"""

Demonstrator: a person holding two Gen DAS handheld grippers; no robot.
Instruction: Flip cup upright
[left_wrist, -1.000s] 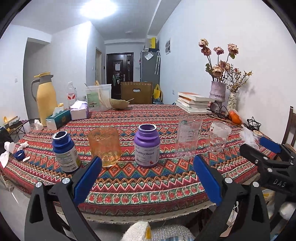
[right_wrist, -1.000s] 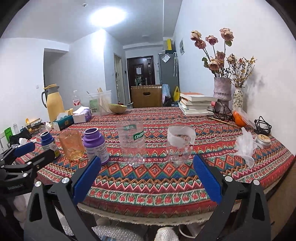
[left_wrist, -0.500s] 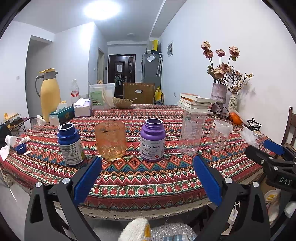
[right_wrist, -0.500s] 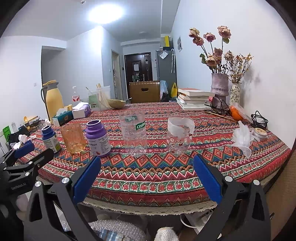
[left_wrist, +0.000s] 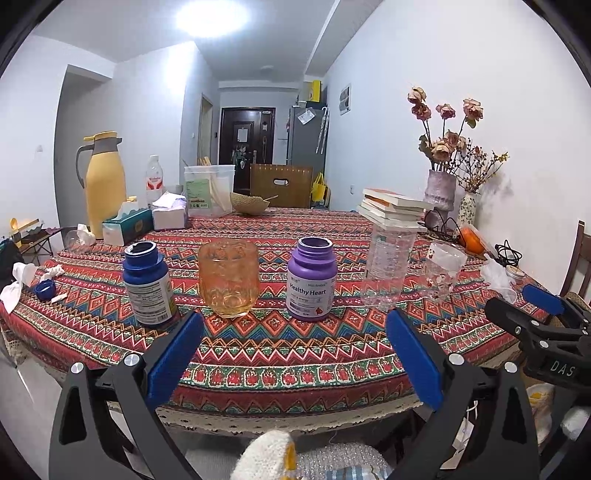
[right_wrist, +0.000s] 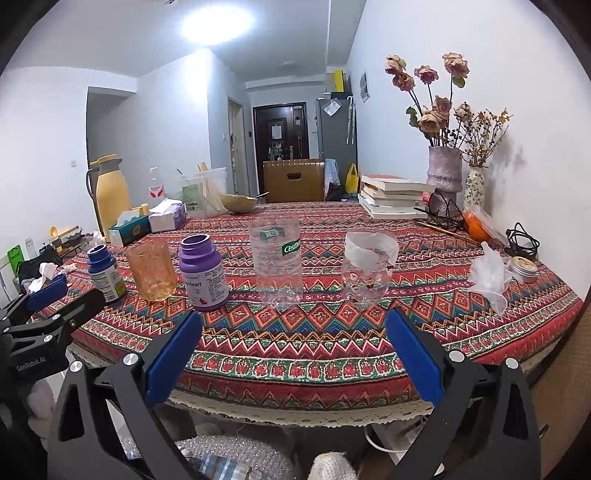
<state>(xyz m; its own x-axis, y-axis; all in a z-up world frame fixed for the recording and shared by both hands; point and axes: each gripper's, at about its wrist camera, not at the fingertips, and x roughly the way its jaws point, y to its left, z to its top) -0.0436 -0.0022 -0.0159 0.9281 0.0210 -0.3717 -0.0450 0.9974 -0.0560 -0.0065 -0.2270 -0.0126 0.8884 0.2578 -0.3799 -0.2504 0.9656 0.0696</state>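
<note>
An orange glass cup (left_wrist: 228, 277) stands on the patterned tablecloth (left_wrist: 295, 343) between a blue bottle (left_wrist: 147, 285) and a purple bottle (left_wrist: 311, 278). The cup also shows in the right wrist view (right_wrist: 151, 270). A clear cut bottle (right_wrist: 276, 266) and a clear cup with red marks (right_wrist: 367, 270) stand to the right. My left gripper (left_wrist: 295, 358) is open and empty, off the table's front edge. My right gripper (right_wrist: 295, 358) is open and empty, in front of the clear containers.
A yellow jug (left_wrist: 101, 181), tissue boxes (left_wrist: 127, 225), a plastic tub (left_wrist: 208, 190) and a bowl (left_wrist: 249, 203) stand at the back left. Books (right_wrist: 393, 197), a vase of dried flowers (right_wrist: 443, 173), an orange (right_wrist: 476, 225) and a crumpled bag (right_wrist: 487, 277) sit right.
Both grippers have drawn back and down from the table, so its front edge now sits higher in both views. The objects on the table have not moved.
</note>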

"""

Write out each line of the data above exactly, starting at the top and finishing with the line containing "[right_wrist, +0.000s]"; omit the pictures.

■ **EXERCISE RESULT**
Demonstrator: a person holding two Gen DAS handheld grippers; no robot.
Instruction: Flip cup upright
[left_wrist, -1.000s] 
[right_wrist, -1.000s] 
[left_wrist, -0.500s] 
[right_wrist, -0.500s] 
[left_wrist, +0.000s] 
[right_wrist, +0.000s] 

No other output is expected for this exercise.